A.J. : Pouvez-vous nous parler de l’agencement de l’exposition dont le parcours suit l’évolution de vos différentes techniques ?

A.K. : Cela va de techniques plus traditionnelles (huiles sur toiles et matériaux) jusqu’aux pièces les plus récentes comme des installations dont j’avais présenté certaines dans des musées à Cuba ou en Argentine. Il y a également des travaux sur papier, des objets retravaillés, des sculptures, des bronzes…il y a même une salle de projection d’un film sur une pièce de théâtre qui a eu lieu en ce moment à Cuba sur mon travail. C’est donc une vision assez complète  sur mon travail actuel…

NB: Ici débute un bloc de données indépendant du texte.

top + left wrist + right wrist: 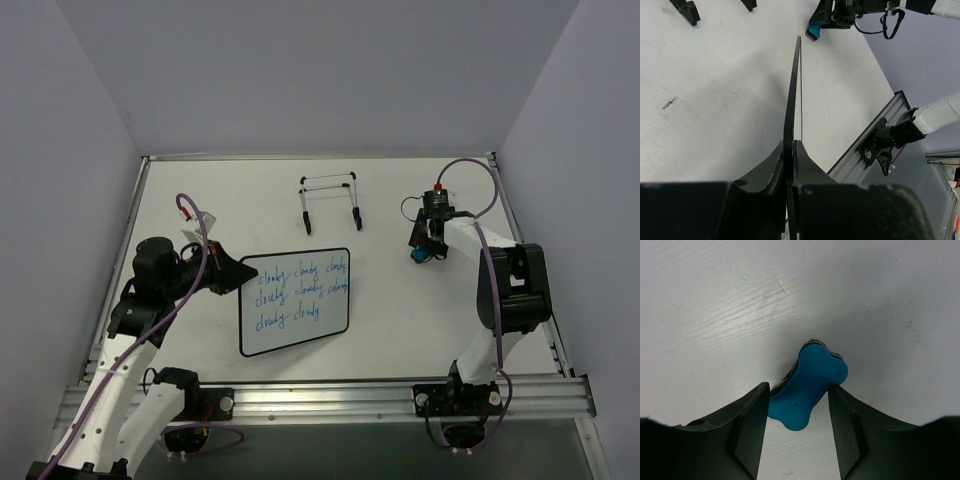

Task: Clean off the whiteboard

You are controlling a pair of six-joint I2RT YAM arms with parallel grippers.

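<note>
The whiteboard (295,302) has a thin black frame and three lines of blue handwriting. It sits left of the table's middle. My left gripper (240,272) is shut on its left edge near the upper corner. In the left wrist view the board (793,100) shows edge-on, running away from between my fingers. The small blue bone-shaped eraser (807,390) rests on the table at the right. My right gripper (424,248) points down over it, fingers pressed against both its sides. The eraser also shows in the left wrist view (812,33).
The thin wire easel stand (330,200) stands behind the board, toward the back middle; its black feet (685,11) show in the left wrist view. A metal rail (320,395) runs along the near table edge. Walls enclose the table on three sides.
</note>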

A.J. : Une des installations présente une machine à coudre, une surjeteuse de fourreur, est-ce un clin d’œil à la profession de votre père ?

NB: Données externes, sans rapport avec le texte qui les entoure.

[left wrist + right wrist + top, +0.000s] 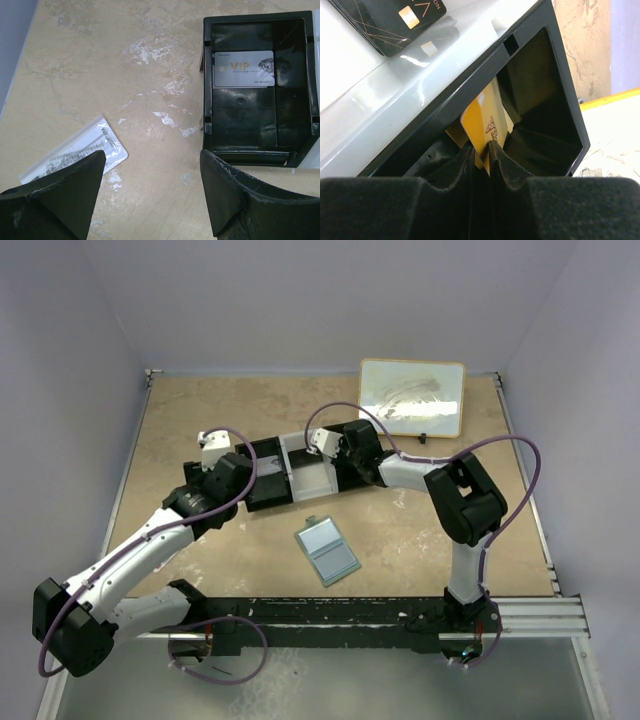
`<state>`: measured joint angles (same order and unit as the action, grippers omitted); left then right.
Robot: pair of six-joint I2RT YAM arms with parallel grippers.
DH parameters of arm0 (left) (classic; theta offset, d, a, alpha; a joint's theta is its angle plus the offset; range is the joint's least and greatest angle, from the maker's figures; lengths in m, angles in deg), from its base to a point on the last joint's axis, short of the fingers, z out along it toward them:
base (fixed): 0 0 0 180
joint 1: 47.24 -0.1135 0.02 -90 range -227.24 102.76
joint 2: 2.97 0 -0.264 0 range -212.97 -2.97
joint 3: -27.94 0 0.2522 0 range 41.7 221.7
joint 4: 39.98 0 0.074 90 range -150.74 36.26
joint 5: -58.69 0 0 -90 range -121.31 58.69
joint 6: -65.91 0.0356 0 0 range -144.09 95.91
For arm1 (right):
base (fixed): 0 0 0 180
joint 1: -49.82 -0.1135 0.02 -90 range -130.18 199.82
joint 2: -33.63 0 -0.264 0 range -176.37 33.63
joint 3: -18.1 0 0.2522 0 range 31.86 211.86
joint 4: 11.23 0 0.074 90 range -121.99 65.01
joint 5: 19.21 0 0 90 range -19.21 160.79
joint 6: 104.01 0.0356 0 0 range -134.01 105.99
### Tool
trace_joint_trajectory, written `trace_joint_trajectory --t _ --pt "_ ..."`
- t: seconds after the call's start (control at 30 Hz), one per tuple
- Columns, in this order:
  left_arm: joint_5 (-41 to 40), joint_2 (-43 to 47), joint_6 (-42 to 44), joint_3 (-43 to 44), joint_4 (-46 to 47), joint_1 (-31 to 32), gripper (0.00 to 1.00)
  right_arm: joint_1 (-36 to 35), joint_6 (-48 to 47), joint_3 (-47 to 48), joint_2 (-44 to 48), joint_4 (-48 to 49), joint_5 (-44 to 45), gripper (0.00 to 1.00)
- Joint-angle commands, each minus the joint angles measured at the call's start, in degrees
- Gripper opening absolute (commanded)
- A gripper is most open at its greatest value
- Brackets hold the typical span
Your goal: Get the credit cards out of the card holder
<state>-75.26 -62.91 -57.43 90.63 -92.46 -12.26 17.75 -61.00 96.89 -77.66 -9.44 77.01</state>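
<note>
On your tan bench, the card holder lies open on the near side of the tray. Your right end effector pinches the orange-tan card inside the tray's right black compartment. Your left end effector gapes wide just left of the tray.

I see a three-compartment tray, black ends and white middle, across the middle of the tan table. A clear packet with a printed label lies toward the left edge, apart from it. A smudged white board sits in the far right corner.
</note>
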Motion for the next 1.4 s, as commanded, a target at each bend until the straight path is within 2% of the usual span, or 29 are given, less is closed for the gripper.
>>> trace_joint_trajectory --t 0.0,0.4,0.63,0.73,0.93,0.97,1.0,1.07,1.2,1.37 --pt "-0.5 -0.1 1.0 0.9 0.8 -0.3 0.74 0.3 0.4 1.6 1.3 -0.8 -1.8 0.22" --pt "0.5 -1.2 1.4 0.9 1.1 -0.3 0.74 0.5 1.9 2.3 0.3 0.1 -0.2 0.25" --pt "0.7 -1.2 1.4 0.9 1.2 -0.3 0.74 0.6 6.2 1.8 4.4 2.7 0.8 0.26" --pt "0.7 -1.3 1.5 0.9 1.2 -0.3 0.74 0.9 13.4 4.0 6.3 1.0 2.9 0.26" --pt "0.8 -1.4 1.4 0.9 1.2 -0.3 0.74 1.7 40.3 9.1 8.7 -14.9 1.5 0.21" --pt "1.0 -1.5 1.5 0.9 1.3 -0.3 0.74 1.7 43.6 10.0 8.5 -18.3 0.9 0.17" --pt "1.1 -1.5 1.6 0.9 1.3 -0.3 0.74 1.7 46.3 10.3 8.2 -20.8 -0.7 0.09" --pt "1.3 -1.7 1.6 0.9 1.3 -0.3 0.74 1.6 50.7 9.6 8.6 -22.2 -1.7 0.02" --pt "1.2 -1.7 1.6 0.9 1.3 -0.3 0.74 1.6 56.0 8.0 9.5 -21.7 -1.5 0.02" --pt "0.9 -1.5 1.5 0.9 1.2 -0.3 0.73 1.6 60.1 10.0 6.4 -23.8 0.5 0.00"
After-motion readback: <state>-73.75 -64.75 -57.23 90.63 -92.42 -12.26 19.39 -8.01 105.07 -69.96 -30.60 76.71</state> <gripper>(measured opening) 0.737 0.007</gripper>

A.K. : Mon père, comme son frère et leur propre père, était effectivement fourreur. Cette machine est un objet symbolique et familial qui me tient particulièrement à cœur. Comme vous l’avez vu dans mes installations, le temps semble se figer et les papiers volants se retrouvent fixés dans leur état d’instabilité. Il y a comme une patine, une impression de moisissure et de poussière qui enveloppe tous ces objets, comme si tout un monde se retrouvait d’un seul coup fossilisé.

A.J. : Vous avez souligné précédemment l’existence d’une salle de projection qui est conçue comme une installation. Quelle était la démarche de cette œuvre ?

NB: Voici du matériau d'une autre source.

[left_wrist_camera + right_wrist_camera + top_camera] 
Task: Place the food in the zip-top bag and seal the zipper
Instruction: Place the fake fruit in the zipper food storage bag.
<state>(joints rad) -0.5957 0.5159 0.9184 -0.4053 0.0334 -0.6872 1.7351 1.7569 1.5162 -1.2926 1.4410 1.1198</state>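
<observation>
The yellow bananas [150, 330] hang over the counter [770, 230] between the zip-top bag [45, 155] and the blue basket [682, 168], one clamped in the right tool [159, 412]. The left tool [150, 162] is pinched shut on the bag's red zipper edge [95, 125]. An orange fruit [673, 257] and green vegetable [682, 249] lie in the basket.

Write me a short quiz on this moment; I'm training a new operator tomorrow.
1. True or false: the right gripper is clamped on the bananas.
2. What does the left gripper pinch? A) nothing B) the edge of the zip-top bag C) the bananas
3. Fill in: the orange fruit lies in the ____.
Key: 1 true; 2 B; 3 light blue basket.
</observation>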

A.K. : Il y a un an environ a eu lieu à Cuba un événement très émouvant pour moi. Le groupe théâtral Aldaba et sa directrice Irène Borges ont travaillé pendant des mois sur mes images et mes textes pour créer une pièce de théâtre qui s’appelle «  La peinture et autres lieux ». Les toiles y semblent s’incarner et prendre toute l’envergure de la scène. Il se trouve aussi que c’est l’un des succès de l’année à La Havane et que la pièce se joue à guichet fermé dans les plus grands théâtres de Cuba. Il y aura même une tournée européenne de cette pièce. Ce qui s’est  produit est magique. Un très beau livre (contenant également le DVD du spectacle) a aussi été édité. Je voulais que le public parisien puisse avoir une idée du spectacle, mais pas sous la forme première d’une salle de cinéma à l’intérieur de mon exposition. Donc j’ai imaginé un dispositif visuel à base de sculptures et d’écrans de tulle superposés qui transforme cette projection en « installation ».

A.J. : Où nos lecteurs peuvent-ils se procurer le DVD de la pièce ?

A.K. : Il est en vente à l’exposition, dans un livre qui englobe aussi toute la préparation du spectacle.

A.J. : Nos lecteurs vous connaissent bien puisque sont chroniquées régulièrement vos différentes expositions se déroulant à Paris et en province. Celle-ci n’était-elle pas la plus importante jamais organisée dans l’Hexagone ?

A.K. : Merci de l’écho que vous avez toujours donné à mon travail. Cette exposition est en effet sûrement la plus complète en nombre d’œuvres exposées, qui ait eu lieu à Paris. J’ai repris des œuvres de plusieurs galeries et de marchands d’art, qui après vont de nouveau se disperser.

A.J. : En venant à cette exposition, est-ce que l’on saura tout de vos techniques de travail ?

A.K. : Je ne sais pas mais je peux simplement dire que le visiteur aura une vision assez complète de mon travail à cette étape de ma vie.